# 2007 SM Calendar submission INFO



## joe (Jan 5, 2003)

*Please read entire post!*

Just a heads up, in preparation of the 2007 SM members calendar please get your pictures ready now.

DO NOT send them to me now! In a couple of weeks I will start accepting the submissions and will post instruction on how to send them to me at that time.

*Some things to know in advance...*

1. Digital pictures only (sorry I just dont have time to receive prints and scan them myself, but you can scan and send the file)
2. the larger the better, ideal image size is 2300 x 1800 pixels
3. ideal DPI is 200
4. please choose 2-3 of your favorite ONLY
5. if you have multiple Malts and would like the chance of all of them being in the calendar please have a pic of all of them together or only one may be chosen
6. .PNG image format preferred, then .JPG , then .PSD
7. Submit your dog(s) name, age, weight (not required) and city, state they reside
8. Have fun with the pics, any subject or background, serious or goofy, clean or dirty

*Please note:* not all submissions can/will be used. I choose the best based off quality, clarity, size and resolution, basically what will work best for the calendar. Please do not feel bad if your picture is not chosen, I try my best to change up the pups from year to year. Only 1 Malt will be chosen for each month

*Cover art work*

Last year we had a collage that LadyM worked hard on and someone else (sorry having a brain fart at the moment) helped with towards the end. If LadyM wants to do it again this year it would be great but I know she is busy and maybe has the template she used and someone else can take over. Its basically a collage of as many malts as we can get from here on the cover so that more are included than just the 12 inner months. Please discuss in this thread who may be interested in doing it.

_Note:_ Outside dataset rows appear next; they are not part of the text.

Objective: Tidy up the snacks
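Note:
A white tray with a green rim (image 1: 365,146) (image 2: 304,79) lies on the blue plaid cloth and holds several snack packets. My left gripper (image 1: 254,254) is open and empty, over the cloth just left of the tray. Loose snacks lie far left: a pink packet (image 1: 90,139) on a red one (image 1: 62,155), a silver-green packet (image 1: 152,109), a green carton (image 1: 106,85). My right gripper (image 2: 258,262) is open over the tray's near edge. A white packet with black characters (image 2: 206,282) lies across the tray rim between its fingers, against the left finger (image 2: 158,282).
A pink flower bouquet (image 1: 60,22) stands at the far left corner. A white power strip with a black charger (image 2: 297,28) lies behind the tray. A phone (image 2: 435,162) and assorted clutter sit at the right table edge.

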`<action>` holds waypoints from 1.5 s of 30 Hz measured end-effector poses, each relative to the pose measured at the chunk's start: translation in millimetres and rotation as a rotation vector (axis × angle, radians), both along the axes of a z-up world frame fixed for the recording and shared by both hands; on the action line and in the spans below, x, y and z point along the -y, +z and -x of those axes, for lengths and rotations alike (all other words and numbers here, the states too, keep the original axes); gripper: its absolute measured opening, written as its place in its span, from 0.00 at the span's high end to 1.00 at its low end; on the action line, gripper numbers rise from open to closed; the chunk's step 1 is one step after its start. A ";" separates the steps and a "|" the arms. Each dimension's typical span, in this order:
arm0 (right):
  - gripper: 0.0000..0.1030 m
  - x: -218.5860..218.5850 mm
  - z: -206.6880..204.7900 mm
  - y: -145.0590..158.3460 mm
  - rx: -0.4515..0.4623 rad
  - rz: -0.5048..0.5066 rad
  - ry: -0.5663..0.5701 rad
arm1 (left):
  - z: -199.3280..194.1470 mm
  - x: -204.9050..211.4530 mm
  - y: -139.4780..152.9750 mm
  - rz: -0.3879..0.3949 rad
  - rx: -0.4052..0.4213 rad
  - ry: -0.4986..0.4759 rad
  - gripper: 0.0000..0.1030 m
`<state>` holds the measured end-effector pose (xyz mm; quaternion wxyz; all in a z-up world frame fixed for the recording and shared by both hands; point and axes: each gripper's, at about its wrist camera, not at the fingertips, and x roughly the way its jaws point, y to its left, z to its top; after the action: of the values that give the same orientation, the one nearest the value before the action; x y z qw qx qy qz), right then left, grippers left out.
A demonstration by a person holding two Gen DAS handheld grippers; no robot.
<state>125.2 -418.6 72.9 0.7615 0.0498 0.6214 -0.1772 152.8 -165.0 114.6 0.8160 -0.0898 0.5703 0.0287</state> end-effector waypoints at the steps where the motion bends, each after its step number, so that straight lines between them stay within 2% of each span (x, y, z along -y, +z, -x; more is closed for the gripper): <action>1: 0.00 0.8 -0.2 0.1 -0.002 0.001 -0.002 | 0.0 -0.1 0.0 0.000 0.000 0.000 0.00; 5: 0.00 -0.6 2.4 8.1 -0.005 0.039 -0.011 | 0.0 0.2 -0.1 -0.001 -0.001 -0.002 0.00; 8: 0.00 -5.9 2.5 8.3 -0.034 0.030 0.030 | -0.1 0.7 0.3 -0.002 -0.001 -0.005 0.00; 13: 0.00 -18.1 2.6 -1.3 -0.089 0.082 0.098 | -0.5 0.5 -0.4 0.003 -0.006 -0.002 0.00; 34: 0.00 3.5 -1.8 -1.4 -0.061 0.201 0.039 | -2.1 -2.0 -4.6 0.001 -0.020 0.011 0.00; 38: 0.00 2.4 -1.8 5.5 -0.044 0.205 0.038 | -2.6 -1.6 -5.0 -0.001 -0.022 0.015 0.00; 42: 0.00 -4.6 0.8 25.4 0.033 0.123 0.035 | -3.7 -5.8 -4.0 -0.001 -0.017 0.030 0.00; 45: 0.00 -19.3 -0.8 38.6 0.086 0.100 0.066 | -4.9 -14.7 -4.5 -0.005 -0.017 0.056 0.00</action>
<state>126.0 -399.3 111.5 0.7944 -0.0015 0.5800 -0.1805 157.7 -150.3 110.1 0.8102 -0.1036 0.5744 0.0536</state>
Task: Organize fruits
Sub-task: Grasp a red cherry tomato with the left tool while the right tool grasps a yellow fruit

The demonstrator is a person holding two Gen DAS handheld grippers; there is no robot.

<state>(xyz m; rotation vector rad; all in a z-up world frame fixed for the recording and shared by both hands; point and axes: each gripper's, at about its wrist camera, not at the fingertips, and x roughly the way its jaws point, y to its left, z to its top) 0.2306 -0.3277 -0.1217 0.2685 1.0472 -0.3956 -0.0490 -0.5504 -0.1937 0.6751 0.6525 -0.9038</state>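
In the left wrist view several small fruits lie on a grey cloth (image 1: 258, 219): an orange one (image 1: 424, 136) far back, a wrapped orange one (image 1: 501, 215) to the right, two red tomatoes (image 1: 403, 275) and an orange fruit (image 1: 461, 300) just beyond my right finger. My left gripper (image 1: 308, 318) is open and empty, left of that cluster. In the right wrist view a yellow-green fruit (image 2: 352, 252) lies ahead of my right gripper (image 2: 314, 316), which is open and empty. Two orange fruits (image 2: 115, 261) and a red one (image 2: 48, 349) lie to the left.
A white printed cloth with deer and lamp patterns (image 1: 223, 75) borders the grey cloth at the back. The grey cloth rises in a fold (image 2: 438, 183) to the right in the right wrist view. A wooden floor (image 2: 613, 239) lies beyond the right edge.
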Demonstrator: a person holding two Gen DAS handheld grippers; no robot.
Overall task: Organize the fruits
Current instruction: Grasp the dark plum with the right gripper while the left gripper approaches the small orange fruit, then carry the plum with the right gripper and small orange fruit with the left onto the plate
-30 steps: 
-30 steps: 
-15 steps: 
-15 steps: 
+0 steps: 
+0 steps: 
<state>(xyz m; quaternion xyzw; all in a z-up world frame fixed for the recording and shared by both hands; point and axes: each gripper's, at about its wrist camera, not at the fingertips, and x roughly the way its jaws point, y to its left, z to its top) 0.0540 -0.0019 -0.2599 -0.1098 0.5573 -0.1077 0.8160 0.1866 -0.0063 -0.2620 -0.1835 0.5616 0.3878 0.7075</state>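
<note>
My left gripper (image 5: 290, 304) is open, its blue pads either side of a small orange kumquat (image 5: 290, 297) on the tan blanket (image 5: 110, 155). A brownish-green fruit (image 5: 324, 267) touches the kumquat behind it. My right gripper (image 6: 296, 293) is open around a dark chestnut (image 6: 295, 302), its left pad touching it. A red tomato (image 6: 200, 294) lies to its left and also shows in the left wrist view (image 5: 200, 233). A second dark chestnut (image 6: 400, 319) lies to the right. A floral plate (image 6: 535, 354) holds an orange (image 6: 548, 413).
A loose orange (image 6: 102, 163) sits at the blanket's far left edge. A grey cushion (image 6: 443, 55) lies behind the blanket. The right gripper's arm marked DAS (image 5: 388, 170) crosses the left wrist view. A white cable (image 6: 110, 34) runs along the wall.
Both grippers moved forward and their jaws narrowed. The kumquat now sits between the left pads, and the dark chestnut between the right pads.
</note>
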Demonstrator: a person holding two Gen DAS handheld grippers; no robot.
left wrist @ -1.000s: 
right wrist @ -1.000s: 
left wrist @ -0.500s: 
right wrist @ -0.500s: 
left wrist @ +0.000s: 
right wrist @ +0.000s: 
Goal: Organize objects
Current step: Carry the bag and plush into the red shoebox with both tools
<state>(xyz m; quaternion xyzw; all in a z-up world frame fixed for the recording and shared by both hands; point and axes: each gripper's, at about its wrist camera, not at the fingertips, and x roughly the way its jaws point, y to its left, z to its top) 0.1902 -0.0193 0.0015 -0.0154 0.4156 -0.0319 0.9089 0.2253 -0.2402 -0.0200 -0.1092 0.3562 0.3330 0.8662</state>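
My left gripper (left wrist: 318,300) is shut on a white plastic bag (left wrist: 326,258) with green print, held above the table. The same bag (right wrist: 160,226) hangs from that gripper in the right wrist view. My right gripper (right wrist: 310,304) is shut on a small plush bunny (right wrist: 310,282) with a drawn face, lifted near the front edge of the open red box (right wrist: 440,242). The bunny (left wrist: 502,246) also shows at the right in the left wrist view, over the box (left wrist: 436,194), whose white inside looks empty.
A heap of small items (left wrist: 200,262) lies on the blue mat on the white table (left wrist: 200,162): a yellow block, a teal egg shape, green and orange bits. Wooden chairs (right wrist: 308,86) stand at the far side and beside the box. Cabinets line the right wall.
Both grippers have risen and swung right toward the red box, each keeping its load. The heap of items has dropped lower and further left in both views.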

Again, this is just a heads up, do NOT start sending pics yet, please just start preparing for the submission date. Also please post any question in the thread.

Thanks,
Joe

some info that may help...



> Resolution and DPI are often used interchangeably, but they are quite different. Knowing the difference between them will enable you to get the most from CafePress.com's services.
> 
> Any digital image is composed of pixels. The pixels are the small colored square dots that can sometimes be seen when images are enlarged too much, or if you look at your screen close enough. Resolution is the number of pixels in the horizontal direction by the number of pixels in the vertical direction. For example, a picture with 1200 pixels at the horizontal direction and 2100 pixels at the vertical direction would have a resolution of 1200 x 2100 pixels (pronounced 1200 by 2100 pixels).
> 
> ...


----------



## dr.jaimie (Mar 23, 2004)

i should be able to do the cover again..i have a feeling there will be more malts this year and same as above..if u have more than one malt please submit for cover a pic of all together or the best u can..does not need to be a large photo for the cover


----------



## k/c mom (Oct 9, 2004)

Joe, one thing that will help is to know the finished size. Someone may send a great pic but it may be a square and I'm not sure it would work in a calendar that has a rectangular format... ??


----------



## joe (Jan 5, 2003)

here is a couple of images from last years calendar for those of you who have never seen it...


----------



## carrie (Aug 24, 2004)

ummm...what is the *smallest* size you are willing to accept?


----------



## 3Maltmom (May 23, 2005)

Yipeee























I absolutely adore this-year's calendar.







You did an amazing job.


----------



## joe (Jan 5, 2003)

> Joe, one thing that will help is to know the finished size. Someone may send a great pic but it may be a square and I'm not sure it would work in a calendar that has a rectangular format... ??[/B]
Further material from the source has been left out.